Свидетели единогласно утверждают, что до избирательной кампании 1990 г. среди местных этнических общин не наблюдалось никаких разногласий. Это были полиэтнические города и села, где дети разных национальностей ходили в одну школу, призывники служили в одних и тех же частях, все взрослые работали и жили бок о бок. Общины вместе праздновали Пасху, Рождество, Курбан-Байрам, дети ели пирожные, подростки флиртовали — для них это было явно важнее, чем религиозная или национальная принадлежность.
Благодаря труду норвежского антрополога Тоне Бринга, опубликованного в 1988 г., нам хорошо известна хорватско-мусульманская деревня Вишница. В своей новой работе «Быть мусульманином по-боснийски» (Bringa, 1995) исследовательница описала последующие события. Это исследование богато фотодокументами благодаря сотрудничеству с телевизионной группой, которая вела съемки в деревне в январе-феврале и апреле 1993 г. (Granada TV, 1993). В результате у нас появился уникальный шанс сравнить то, что было, с тем, что стало. В своей книге Бринга исследовала жизнь и быт мусульманских женщин, там присутствует и несколько хорватских героинь.

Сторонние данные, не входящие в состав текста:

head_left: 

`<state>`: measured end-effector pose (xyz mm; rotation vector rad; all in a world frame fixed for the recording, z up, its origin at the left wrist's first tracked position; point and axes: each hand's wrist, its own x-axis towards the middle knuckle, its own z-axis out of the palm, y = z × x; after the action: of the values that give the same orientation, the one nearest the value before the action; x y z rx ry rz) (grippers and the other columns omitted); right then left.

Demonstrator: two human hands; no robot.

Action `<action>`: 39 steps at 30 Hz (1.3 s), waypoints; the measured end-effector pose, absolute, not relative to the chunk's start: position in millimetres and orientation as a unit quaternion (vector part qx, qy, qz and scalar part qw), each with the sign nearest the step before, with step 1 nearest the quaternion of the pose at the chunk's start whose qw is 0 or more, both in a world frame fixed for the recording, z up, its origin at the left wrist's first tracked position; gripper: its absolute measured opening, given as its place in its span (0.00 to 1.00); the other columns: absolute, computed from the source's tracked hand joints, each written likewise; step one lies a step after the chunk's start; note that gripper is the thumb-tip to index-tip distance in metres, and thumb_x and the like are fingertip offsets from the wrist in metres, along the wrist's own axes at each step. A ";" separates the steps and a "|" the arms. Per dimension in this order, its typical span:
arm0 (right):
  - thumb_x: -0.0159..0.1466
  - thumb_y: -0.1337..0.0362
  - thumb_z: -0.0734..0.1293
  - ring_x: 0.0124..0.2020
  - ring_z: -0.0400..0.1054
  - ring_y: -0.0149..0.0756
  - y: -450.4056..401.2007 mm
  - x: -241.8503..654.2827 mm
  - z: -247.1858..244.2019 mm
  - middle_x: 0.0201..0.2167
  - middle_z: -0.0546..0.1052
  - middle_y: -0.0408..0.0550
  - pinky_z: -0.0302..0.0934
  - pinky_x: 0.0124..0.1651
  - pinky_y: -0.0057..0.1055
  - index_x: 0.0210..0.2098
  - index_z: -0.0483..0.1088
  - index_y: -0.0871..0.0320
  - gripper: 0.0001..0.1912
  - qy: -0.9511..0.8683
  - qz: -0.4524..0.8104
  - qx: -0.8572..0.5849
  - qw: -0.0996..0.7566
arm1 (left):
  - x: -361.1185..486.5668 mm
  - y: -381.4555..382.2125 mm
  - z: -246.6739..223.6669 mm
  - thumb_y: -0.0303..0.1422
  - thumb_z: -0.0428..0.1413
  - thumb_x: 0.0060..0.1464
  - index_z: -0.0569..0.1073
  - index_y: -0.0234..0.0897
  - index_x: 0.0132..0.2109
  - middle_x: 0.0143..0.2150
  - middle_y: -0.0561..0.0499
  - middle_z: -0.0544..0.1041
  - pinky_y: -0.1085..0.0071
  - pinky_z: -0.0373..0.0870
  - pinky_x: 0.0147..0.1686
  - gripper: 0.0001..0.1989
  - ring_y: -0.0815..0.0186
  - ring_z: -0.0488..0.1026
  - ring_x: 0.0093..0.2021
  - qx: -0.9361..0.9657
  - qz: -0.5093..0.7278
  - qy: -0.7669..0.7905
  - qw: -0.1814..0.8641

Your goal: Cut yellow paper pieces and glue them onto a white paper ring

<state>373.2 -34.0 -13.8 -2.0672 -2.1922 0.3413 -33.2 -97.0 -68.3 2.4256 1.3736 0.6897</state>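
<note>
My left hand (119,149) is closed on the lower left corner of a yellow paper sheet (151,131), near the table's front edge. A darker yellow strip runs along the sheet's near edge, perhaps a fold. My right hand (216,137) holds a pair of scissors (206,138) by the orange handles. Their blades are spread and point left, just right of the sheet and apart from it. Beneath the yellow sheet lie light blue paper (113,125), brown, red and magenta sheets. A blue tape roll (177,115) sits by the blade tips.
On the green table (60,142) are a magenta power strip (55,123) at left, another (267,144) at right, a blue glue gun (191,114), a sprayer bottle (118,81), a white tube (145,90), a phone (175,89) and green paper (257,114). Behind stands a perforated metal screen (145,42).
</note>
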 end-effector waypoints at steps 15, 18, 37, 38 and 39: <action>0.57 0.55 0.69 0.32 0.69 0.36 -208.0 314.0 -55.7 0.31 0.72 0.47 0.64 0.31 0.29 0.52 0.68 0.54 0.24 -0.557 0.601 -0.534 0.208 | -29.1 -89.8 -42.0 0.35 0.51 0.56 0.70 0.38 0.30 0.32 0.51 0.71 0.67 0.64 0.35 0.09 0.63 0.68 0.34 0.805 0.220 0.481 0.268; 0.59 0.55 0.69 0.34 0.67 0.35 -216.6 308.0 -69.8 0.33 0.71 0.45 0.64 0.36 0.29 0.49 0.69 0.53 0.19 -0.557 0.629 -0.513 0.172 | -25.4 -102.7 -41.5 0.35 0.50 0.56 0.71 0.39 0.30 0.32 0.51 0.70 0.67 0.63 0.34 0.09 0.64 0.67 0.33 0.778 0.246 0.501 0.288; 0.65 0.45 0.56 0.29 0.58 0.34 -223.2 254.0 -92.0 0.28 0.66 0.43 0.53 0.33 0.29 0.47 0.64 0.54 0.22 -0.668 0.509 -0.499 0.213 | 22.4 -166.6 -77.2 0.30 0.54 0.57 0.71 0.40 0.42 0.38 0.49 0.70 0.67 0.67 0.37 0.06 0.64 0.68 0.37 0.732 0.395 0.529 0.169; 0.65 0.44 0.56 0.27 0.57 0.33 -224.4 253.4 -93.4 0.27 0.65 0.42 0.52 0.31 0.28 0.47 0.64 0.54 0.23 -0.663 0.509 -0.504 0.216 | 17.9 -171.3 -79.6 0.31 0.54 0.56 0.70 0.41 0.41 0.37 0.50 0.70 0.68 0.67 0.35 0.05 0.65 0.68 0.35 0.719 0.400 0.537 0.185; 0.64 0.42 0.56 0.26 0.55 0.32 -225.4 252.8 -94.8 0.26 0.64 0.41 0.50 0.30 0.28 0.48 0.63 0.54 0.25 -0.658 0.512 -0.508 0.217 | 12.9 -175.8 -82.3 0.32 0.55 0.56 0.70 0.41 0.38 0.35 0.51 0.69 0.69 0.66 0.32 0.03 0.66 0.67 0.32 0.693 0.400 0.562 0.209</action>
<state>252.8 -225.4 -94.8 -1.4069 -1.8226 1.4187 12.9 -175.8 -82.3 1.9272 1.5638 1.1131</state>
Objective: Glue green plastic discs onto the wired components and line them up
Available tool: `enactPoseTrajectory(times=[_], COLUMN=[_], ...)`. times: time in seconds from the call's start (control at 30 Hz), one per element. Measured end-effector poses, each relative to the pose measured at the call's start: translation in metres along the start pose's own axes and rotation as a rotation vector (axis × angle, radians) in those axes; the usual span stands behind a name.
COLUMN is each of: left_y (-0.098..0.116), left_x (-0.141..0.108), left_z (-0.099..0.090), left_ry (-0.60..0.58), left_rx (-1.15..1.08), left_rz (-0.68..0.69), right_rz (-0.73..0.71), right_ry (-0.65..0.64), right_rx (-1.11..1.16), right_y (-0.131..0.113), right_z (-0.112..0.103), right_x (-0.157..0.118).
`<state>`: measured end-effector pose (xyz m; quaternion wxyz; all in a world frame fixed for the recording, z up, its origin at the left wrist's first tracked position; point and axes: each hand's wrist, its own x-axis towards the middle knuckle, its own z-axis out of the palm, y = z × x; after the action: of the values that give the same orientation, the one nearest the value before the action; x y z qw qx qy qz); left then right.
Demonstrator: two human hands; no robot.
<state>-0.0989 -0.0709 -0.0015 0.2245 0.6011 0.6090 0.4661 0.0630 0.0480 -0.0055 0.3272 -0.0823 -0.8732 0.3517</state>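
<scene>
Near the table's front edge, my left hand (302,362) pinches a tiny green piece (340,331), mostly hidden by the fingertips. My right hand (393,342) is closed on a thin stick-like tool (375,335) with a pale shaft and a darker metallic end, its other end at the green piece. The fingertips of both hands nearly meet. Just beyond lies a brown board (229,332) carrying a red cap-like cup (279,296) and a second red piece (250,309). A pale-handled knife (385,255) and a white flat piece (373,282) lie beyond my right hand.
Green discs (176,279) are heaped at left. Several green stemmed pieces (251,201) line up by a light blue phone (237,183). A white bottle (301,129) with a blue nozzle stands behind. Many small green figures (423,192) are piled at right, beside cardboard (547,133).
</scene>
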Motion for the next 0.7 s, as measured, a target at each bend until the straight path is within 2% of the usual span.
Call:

Жители не имели никаких сомнений по поводу своей этнической идентичности. Они отчетливо сознавали свою религию и национальность, что «спокойно воспринималось членами другой общины как устоявшийся порядок вещей». Жизнь замкнуто протекала в пределах каждой общины, при этом хорватки и боснячки охотно общались друг с другом, ходили в гости, даже принимали участие в семейных и религиозных ритуалах своих соседок. И хорватские, и мусульманские свидетели на судах нарисовали схожую картину жизни в своих городах и селах. Хорваты часто отзывались о мусульманах вообще как о «малокультурных» и «отсталых», но боснийских мусульман они считали «современными» и «не очень мусульманскими». Смешанных браков было мало, общины не были скреплены кровнородственными узами, и первая стадия конфликта усилила сегрегацию. Антрополог Бринга прожила в деревне полтора года и не почувствовала этнической напряженности. Жители долины Лашвы понимали, что они разные, но не испытывали друг к другу враждебности.